* _Exercise details_
Find out how many lines of the material contain the string "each" and give only that figure.

* _Provided data_
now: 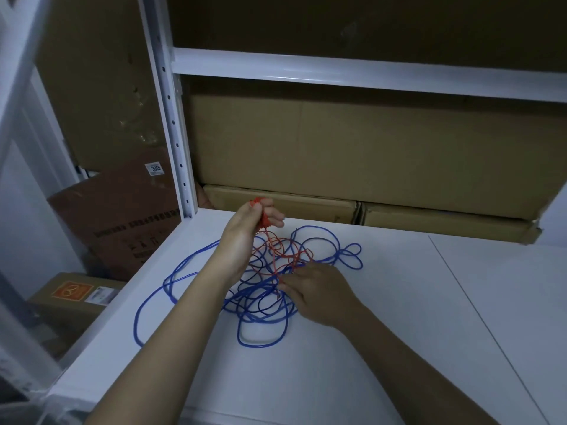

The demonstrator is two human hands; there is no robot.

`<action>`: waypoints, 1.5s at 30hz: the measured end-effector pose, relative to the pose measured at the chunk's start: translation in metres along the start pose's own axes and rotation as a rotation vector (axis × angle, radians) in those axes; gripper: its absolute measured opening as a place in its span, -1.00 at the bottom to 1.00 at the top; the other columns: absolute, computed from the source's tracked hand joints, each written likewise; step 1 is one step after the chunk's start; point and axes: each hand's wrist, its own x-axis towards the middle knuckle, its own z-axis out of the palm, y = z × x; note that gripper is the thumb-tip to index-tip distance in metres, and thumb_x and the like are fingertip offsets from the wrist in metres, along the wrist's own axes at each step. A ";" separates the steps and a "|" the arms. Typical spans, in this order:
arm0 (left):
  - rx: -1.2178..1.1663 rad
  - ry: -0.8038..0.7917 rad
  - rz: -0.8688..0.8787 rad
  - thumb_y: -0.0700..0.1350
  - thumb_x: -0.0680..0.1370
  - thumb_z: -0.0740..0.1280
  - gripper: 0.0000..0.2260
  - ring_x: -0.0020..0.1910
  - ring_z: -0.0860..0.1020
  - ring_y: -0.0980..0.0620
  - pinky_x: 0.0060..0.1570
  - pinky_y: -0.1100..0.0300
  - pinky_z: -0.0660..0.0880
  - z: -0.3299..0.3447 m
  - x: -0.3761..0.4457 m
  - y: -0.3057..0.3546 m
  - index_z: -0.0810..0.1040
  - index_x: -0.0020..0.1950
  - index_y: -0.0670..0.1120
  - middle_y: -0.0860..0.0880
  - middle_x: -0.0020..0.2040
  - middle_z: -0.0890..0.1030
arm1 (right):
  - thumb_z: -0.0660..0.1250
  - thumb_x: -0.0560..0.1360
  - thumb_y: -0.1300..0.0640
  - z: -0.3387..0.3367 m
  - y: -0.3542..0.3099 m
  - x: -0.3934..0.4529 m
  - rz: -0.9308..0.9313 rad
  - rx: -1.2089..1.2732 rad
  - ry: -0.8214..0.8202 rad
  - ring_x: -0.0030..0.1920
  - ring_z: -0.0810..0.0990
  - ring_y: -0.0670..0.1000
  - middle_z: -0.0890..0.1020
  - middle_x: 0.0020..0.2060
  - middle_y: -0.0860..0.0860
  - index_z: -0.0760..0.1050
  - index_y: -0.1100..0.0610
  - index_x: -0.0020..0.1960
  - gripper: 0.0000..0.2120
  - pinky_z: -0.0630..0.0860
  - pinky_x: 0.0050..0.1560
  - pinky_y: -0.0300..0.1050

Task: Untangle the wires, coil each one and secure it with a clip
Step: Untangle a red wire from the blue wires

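Item: your left hand grips the gathered red wire (raised to draw it free); your right hand pinches it amid the blue wire tangle on the desk.

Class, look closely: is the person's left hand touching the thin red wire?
Touching. The head view shows the left hand raised above the white shelf, fingers curled round a gathered bunch of thin red wire.

Boxes wall the back – right shelf open
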 end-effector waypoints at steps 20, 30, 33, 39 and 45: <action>0.321 -0.393 -0.103 -0.03 0.68 0.03 -0.59 -0.34 0.41 0.15 -0.18 0.41 0.37 0.005 -0.028 -0.011 0.48 -0.30 0.10 0.03 -0.36 0.43 | 0.43 0.46 0.18 -0.049 0.025 0.033 0.363 0.699 0.355 -0.26 0.55 -0.19 0.63 -0.27 -0.15 0.65 0.08 -0.18 -0.95 0.42 -0.20 -0.32; -0.012 -0.185 -0.019 -0.12 0.69 -0.03 -0.69 -0.35 0.38 0.09 -0.18 0.28 0.37 0.002 -0.018 -0.009 0.39 -0.11 -0.21 0.04 -0.40 0.41 | 0.18 0.63 0.17 -0.013 0.000 0.017 0.599 0.931 0.055 -0.45 0.39 -0.14 0.51 -0.43 -0.06 0.59 -0.01 -0.12 -0.74 0.34 -0.35 -0.25; 0.000 -0.087 0.010 -0.13 0.69 -0.02 -0.72 -0.26 0.51 0.11 -0.09 0.33 0.45 0.003 -0.016 -0.012 0.45 0.01 -0.19 0.00 -0.30 0.53 | 0.14 0.64 0.13 -0.006 -0.011 0.013 0.590 0.895 -0.132 -0.46 0.41 -0.20 0.51 -0.43 -0.03 0.60 0.12 0.01 -0.75 0.34 -0.32 -0.39; 0.312 -0.074 0.040 -0.08 0.69 0.03 -0.81 0.00 0.61 0.12 0.14 0.24 0.43 0.000 -0.015 -0.032 0.44 0.09 0.02 0.07 -0.06 0.66 | 0.15 0.64 0.05 -0.010 -0.021 0.002 0.312 0.570 -0.216 -0.37 0.42 -0.09 0.46 -0.39 -0.09 0.45 -0.01 -0.04 -0.86 0.35 -0.31 -0.19; 0.844 -0.214 0.058 -0.06 0.69 -0.03 -0.81 -0.07 0.46 0.44 0.46 0.07 -0.18 -0.001 -0.021 -0.047 0.36 0.02 0.03 0.17 -0.30 0.56 | 0.24 0.56 0.16 -0.018 -0.015 0.005 0.234 0.501 -0.128 -0.39 0.41 -0.10 0.46 -0.40 -0.10 0.54 0.13 -0.10 -0.87 0.31 -0.35 -0.28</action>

* _Finished exercise_
2